I haven't seen the latest movie but I did see Smile, and the beauty pageant it featured was not a child beauty pageant. As I recall, the contestants were in the 16 to 18 range.

Peter
Iron Rails & Iron Weights

Anonymous said...

Chris,

That was very interesting info on colorblindness. Thanks.


Comment,

The comments section on this blog is terrific. I learn alot by simply reading what others think about articles Steve writes or links. It makes me reconsider whether national publications should run five or six pages of letters to the editor at the end of their magazines. People out there have much to add.

dan g. said...

Peter, it's true that Smile dealt with a teen beauty pageant, but the crassness of both events is similar.

Anyway, if you haven't yet seen Little Miss Sunshine, my recommendation is: don't. It's an unoriginal, unconvincing, unfunny piece of drivel. It will probably win the Academy Award, like the equally crappy and unrealistic Crash did last year.

Half Sigma said...

The grandfather was my favorite character. Too bad they killed him off early.

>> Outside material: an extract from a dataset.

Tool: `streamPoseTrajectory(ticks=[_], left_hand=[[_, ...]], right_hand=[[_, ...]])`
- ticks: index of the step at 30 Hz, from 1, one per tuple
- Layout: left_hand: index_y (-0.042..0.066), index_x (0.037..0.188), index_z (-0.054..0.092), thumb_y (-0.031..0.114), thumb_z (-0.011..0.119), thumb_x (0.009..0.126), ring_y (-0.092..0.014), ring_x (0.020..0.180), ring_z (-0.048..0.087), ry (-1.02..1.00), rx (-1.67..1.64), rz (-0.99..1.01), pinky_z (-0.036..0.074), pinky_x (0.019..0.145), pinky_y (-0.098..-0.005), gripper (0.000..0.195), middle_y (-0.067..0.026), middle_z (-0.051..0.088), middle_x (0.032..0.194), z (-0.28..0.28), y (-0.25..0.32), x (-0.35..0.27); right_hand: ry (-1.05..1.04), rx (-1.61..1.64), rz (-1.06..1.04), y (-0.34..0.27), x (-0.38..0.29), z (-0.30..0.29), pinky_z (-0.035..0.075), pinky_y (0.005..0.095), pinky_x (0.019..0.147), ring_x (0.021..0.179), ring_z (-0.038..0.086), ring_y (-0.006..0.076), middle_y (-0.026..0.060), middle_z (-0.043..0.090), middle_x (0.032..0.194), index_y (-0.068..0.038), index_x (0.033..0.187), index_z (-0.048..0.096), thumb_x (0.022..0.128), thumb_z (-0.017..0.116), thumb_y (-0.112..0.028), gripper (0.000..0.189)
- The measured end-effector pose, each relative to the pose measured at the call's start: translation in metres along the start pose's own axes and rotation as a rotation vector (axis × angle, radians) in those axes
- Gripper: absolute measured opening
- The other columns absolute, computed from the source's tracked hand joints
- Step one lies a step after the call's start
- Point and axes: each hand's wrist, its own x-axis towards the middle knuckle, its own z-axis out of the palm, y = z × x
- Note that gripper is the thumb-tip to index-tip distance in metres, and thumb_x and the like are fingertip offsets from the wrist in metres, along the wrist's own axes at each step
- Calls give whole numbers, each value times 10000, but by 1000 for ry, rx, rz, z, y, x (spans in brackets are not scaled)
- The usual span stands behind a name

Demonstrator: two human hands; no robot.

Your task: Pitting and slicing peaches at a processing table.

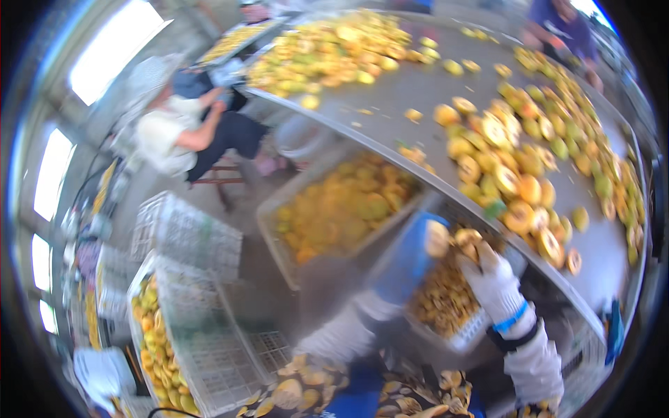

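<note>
My right hand (483,264), in a white knit glove with a blue band at the wrist, has its fingers around a cut yellow fruit half (469,239) beside the metal table's edge. My left hand (431,251) is close to its left, the forearm in a blue sleeve cover; blur and the sleeve hide whether it holds anything. Below both hands, a white plastic crate (470,329) holds many cut fruit pieces (444,300). On the metal table (376,112), halved yellow-green fruits (528,183) lie in a pile near my right hand.
A large tub (272,230) of yellow fruit stands left of my hands. Stacked white crates (188,235) and a crate of fruit (159,345) are farther left. A person in a pale hat (172,130) sits beyond; another person (564,31) is across the table. Its raised rim (444,185) crosses ahead.
</note>
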Motion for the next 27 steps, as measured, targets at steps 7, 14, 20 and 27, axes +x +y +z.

Based on your analysis, I liked him because I'm a guy. His character probably didn't appeal to the moms in the audience.

Anonymous said...

It makes me reconsider whether national publications should run five or six pages of letters to the editor at the end of their magazines. People out there have much to add.

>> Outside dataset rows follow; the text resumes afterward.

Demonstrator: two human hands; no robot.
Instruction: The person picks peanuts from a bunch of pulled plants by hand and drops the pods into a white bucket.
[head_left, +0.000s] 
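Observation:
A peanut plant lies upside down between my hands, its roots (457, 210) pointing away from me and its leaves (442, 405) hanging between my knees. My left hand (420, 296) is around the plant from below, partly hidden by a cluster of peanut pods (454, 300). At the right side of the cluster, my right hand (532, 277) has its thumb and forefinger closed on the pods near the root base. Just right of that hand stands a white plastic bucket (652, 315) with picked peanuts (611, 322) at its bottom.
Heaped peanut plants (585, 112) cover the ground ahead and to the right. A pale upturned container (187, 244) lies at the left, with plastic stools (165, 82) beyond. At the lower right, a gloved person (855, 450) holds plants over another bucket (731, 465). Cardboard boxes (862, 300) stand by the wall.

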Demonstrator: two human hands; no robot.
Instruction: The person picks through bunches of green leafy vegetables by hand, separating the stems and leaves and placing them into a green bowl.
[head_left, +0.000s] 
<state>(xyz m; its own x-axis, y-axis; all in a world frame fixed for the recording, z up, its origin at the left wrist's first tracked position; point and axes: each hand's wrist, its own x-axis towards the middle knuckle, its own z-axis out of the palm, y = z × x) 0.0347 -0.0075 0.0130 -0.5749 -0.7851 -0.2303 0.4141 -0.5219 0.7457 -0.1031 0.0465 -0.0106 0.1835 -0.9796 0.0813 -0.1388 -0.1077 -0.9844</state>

The Economist now puts most of the letters to the editor online.

Peter
Iron Rails & Iron Weights

joshrandall said...

Sigh...would that ALL of us were colorblind!:) But,seriously,I liked the movie. It was the first time I saw Steve Carrell w/o hating him. (I loathe The Office!) The little girl was cute;she is a little bit,uhm,plain,but really likeable. When she does the strip dance at the end,i got to admit I LOL'd.And the perv in the audience w/Kinnear-funny. The ending was sappy,with everybody taking the stage,but it "worked" as my friend Roger Ebert would say.

SFG said...

"I have come to realize that movie critics love the unusual because they see so much "usual." "
You know, there's quite a bit of truth to that. I often find I enjoy movies that critics find corny, but critics are so used to all the cinematic tricks that they're immune to them and will comment much more on the technique of moviemaking. A particularly moving sequence is more likely to make a critic think 'this director is very good' than 'wow, I feel sad'. This may have a lot to do with perceptions of critics as liberal, cynical aesthetes: as Steve has pointed out, Hollywood can be very conservative at times.

Anonymous said...

If you think Little Miss Sushine plays out like a TV movie with swear words, you apparently have never seen another film in theaters.

Anonymous said...

"Napoleon Dynamite" was written to speak to a particular group's life experiences, and if you are not part of that group the movie is probably crushingly bad. The group is middle-America kids growing up in the 1980's.

It was both funny and painful to watch Napoleon Dynamite, because of the sheer number of things in that movie that paralleled my actual childhood. I pretty much was that guy, only probably worse.

Anonymous said...

The creators of LMS are a husband-wife team. Recently interviewed on NPR, they (well, the wife did most of the talking) revealed that they "workshopped" every scene in the movie for a long time, something like a period of months or close to a year. This struck me not only as anal but as inartistic. Workshopping usually means running something by various audiences and changing it based on their input. Script by opinion poll.

The other striking thing in this interview, to me, was the snobbishness. The husband-wife didn't really do an opinion poll, they workshopped it only to the "right people." To properly credentialed people with worthy credits who were felt to be correct socially and professionally. I get the feeling that the chuckle of craft services (food) people or of lowly gaffers would have been unnoticed or dismissed out of hand during all this workshopping.

In short, their attitude and "process" seemed very corporate. As it turned out in the interview, these weren't artists, they were marketers. They mentioned their previous important credits were commercials - Target commercials. Aka, the cream of the crop.

Independent film? Noncommercial art? Personal viewpoint? Oh, please.